[ACTIVITY]: Find every line below where the string "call" shows up, and copy those lines.

-*-

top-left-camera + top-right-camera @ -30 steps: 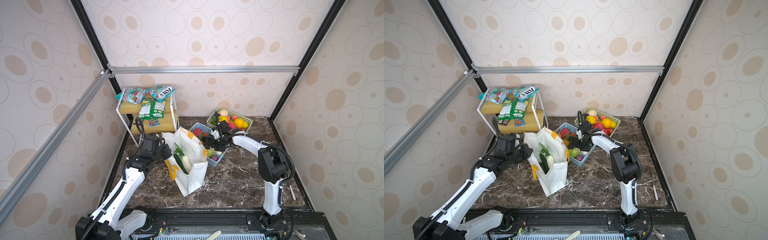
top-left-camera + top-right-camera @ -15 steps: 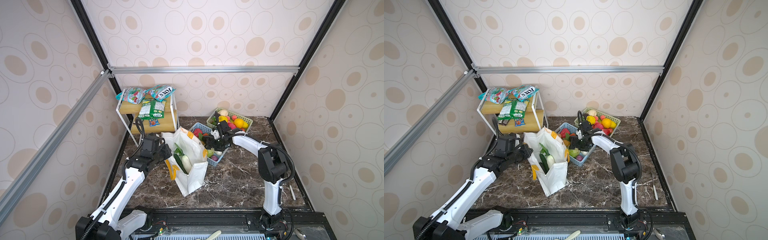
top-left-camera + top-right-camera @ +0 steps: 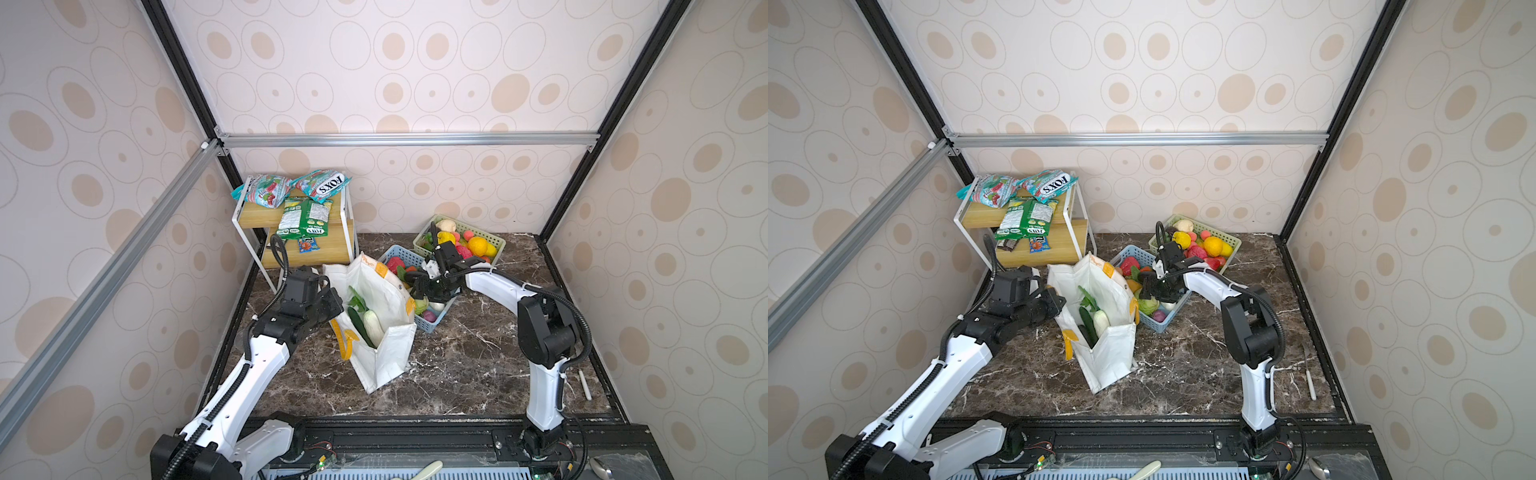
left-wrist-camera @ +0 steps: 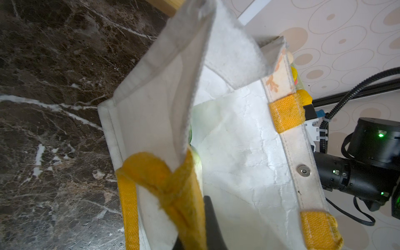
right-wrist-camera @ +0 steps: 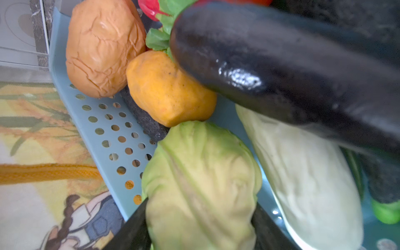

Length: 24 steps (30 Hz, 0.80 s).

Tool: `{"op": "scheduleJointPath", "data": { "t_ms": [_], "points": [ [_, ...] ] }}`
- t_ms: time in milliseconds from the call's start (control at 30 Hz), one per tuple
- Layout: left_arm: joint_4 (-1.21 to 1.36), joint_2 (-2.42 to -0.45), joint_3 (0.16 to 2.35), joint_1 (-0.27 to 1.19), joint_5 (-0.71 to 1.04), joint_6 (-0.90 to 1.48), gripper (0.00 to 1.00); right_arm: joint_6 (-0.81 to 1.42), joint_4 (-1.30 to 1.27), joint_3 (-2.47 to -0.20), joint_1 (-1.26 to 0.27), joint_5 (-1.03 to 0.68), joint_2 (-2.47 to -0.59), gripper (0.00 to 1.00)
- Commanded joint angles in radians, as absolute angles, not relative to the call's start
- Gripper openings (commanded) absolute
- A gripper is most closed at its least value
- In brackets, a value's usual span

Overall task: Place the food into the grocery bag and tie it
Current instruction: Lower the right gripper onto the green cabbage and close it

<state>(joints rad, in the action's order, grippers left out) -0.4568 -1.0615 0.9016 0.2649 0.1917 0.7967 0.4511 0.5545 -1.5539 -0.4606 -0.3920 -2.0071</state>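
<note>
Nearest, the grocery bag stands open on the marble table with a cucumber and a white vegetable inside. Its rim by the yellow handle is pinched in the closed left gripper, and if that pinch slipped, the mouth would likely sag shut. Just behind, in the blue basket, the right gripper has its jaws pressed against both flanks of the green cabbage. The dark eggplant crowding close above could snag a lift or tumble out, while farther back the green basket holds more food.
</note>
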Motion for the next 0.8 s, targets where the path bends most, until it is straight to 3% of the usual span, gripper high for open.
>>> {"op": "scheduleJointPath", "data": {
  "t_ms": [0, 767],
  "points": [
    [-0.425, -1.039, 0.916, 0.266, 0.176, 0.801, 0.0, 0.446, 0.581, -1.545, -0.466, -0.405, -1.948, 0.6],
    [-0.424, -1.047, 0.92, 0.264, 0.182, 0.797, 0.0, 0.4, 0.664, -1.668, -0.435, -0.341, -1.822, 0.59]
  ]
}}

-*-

[RESPONSE AREA]:
- t_ms: time in milliseconds from the call's start (control at 30 Hz), one per tuple
- Commanded joint angles in radians, as absolute angles, not relative to the call's start

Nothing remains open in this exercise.